> What needs to be done:
Aside from the pictures, copy the listing exactly.

> Data shown:
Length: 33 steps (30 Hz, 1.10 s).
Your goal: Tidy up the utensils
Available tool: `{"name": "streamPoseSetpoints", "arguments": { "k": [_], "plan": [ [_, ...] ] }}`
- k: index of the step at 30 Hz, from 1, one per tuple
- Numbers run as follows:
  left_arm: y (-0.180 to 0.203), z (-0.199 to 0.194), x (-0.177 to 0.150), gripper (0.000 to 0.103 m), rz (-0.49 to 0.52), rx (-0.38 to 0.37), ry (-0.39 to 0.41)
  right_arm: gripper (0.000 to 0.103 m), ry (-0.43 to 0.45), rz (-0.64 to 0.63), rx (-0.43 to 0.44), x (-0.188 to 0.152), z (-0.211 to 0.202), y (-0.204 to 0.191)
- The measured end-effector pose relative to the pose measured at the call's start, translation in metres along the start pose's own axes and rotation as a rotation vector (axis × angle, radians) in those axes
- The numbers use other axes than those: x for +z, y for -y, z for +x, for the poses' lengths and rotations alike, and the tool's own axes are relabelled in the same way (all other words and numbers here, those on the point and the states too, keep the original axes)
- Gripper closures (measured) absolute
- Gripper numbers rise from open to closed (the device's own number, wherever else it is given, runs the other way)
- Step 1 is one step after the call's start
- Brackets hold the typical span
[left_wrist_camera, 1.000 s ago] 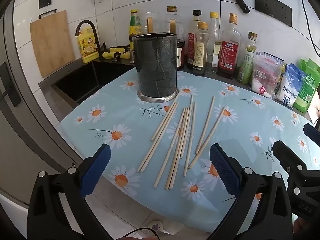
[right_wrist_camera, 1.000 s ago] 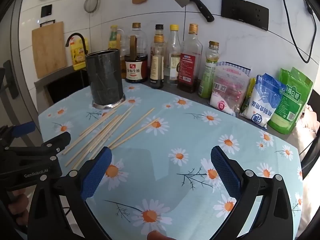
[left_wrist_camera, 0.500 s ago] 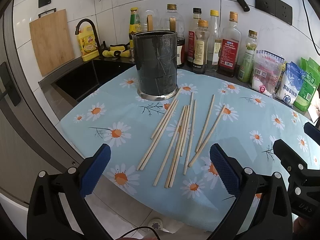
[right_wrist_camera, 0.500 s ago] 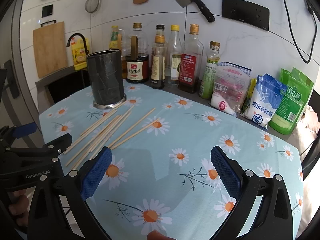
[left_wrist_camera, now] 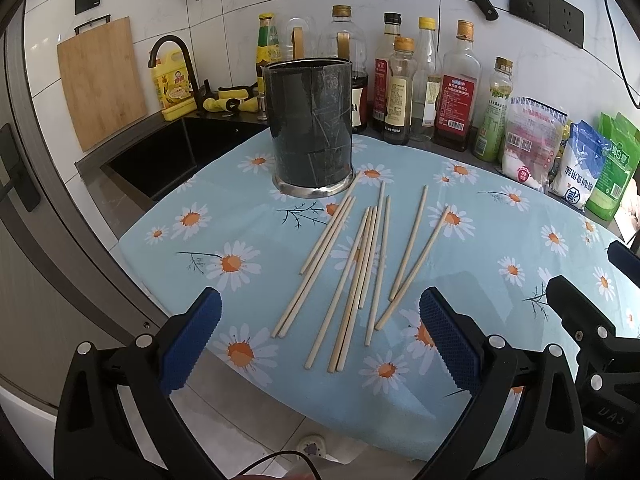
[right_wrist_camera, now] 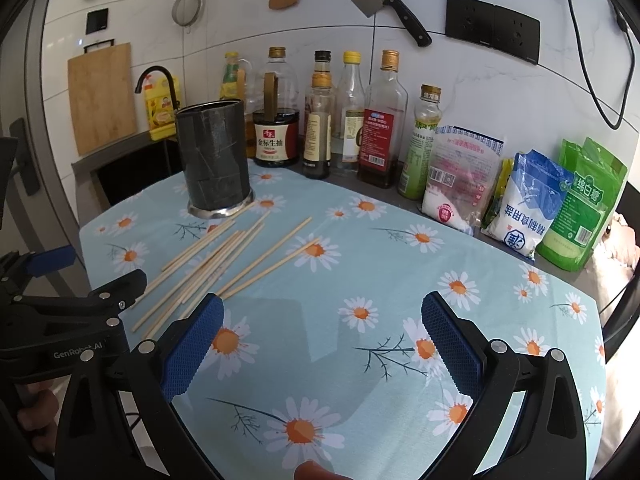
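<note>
Hovering both grippers, I hold the left gripper (left_wrist_camera: pixel 320 336) and right gripper (right_wrist_camera: pixel 320 340) spread apart and empty; pale wooden chopsticks (left_wrist_camera: pixel 360 268) lie scattered near the dark cylindrical holder (left_wrist_camera: pixel 310 128) on the daisy-print tablecloth (right_wrist_camera: pixel 400 264).

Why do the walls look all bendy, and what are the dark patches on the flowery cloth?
Both views use fisheye lenses, so the tile lines curve. In the right wrist view the dark patches on the tablecloth are shadows near the open right tongs. In the left wrist view a similar shadow lies beside the chopsticks.
</note>
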State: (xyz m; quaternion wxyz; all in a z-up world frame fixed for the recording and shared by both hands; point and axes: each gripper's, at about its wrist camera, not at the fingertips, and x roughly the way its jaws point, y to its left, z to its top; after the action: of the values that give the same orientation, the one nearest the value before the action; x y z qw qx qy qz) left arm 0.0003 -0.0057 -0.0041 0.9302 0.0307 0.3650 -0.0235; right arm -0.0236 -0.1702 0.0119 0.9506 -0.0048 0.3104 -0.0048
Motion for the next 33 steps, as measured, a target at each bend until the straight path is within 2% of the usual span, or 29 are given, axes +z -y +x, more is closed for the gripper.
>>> {"name": "streamPoseSetpoints", "arguments": {
  "k": [23, 33],
  "plan": [
    [-0.001, 0.006, 0.003, 0.006, 0.017, -0.014, -0.019, 0.008, -0.017, 0.005, -0.017, 0.001, 0.004, -0.004],
    [-0.013, 0.017, 0.010, 0.006, 0.022, -0.035, -0.044, 0.008, -0.041, 0.019, -0.035, 0.002, 0.011, -0.014]
  ]
}}
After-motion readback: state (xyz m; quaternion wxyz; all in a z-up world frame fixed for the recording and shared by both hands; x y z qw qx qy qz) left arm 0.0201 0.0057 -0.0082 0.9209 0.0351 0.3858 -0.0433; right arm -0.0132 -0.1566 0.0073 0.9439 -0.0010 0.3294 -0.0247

> Response:
Length: 33 steps (30 Hz, 1.10 s).
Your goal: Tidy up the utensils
Available tool: `{"name": "streamPoseSetpoints", "arguments": { "k": [_], "plan": [ [_, ...] ] }}`
- k: index of the step at 30 Hz, from 1, one per tuple
- Numbers run as follows:
  left_arm: y (-0.180 to 0.203), z (-0.199 to 0.194), x (-0.177 to 0.150), gripper (0.000 to 0.103 m), rz (-0.49 to 0.52), rx (-0.38 to 0.37), ry (-0.39 to 0.41)
  right_arm: gripper (0.000 to 0.103 m), ry (-0.43 to 0.45), rz (-0.64 to 0.63), rx (-0.43 to 0.44), x (-0.188 to 0.152), z (-0.211 to 0.202), y (-0.204 to 0.191)
- The measured end-effector pose relative to the pose measured at the call's start, translation in metres along the start pose's own axes and rotation as a rotation vector (axis × angle, radians) in those axes
- The numbers use other axes than those: x for +z, y for -y, z for +x, for the poses' lengths and rotations alike, and the tool's own axes are relabelled in the same way (all other words and numbers here, those on the point and the states too, keep the original axes)
- Gripper closures (measured) absolute
- Gripper numbers rise from open to closed (the device's own number, wherever else it is given, runs the other way)
- Step 1 is one step after the call's start
- Brackets hold the typical span
[left_wrist_camera, 1.000 s ago] 
[right_wrist_camera, 1.000 s ago] 
[left_wrist_camera, 0.500 s ago] 
[right_wrist_camera, 0.500 s ago] 
[left_wrist_camera, now] 
[right_wrist_camera, now] 
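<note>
Hovering both grippers, I hold the left gripper (left_wrist_camera: pixel 320 336) and right gripper (right_wrist_camera: pixel 320 340) spread apart and empty; pale wooden chopsticks (left_wrist_camera: pixel 360 268) lie scattered near the dark cylindrical holder (left_wrist_camera: pixel 310 128) on the daisy-print tablecloth (right_wrist_camera: pixel 400 264).

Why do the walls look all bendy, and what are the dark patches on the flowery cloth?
Both views use fisheye lenses, so the tile lines curve. In the right wrist view the dark patches on the tablecloth are shadows near the open right tongs. In the left wrist view a similar shadow lies beside the chopsticks.
</note>
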State: (xyz m; quaternion wxyz; all in a z-up world frame fixed for the recording and shared by both hands; point and axes: each gripper's, at about its wrist camera, not at the fingertips, and x roughly the way its jaws point, y to its left, z to its top; after the action: of the values that give the same orientation, the one nearest the value before the action; x y z qw qx qy qz) left arm 0.0003 -0.0057 -0.0041 0.9302 0.0307 0.3650 -0.0235; right arm -0.0236 -0.1702 0.0119 0.9506 -0.0048 0.3104 -0.0048
Motion for the next 33 steps, as measured, a target at each bend until the straight path is within 2% of the usual span, or 29 are given, axes +z -y +x, more is closed for the gripper.
>>> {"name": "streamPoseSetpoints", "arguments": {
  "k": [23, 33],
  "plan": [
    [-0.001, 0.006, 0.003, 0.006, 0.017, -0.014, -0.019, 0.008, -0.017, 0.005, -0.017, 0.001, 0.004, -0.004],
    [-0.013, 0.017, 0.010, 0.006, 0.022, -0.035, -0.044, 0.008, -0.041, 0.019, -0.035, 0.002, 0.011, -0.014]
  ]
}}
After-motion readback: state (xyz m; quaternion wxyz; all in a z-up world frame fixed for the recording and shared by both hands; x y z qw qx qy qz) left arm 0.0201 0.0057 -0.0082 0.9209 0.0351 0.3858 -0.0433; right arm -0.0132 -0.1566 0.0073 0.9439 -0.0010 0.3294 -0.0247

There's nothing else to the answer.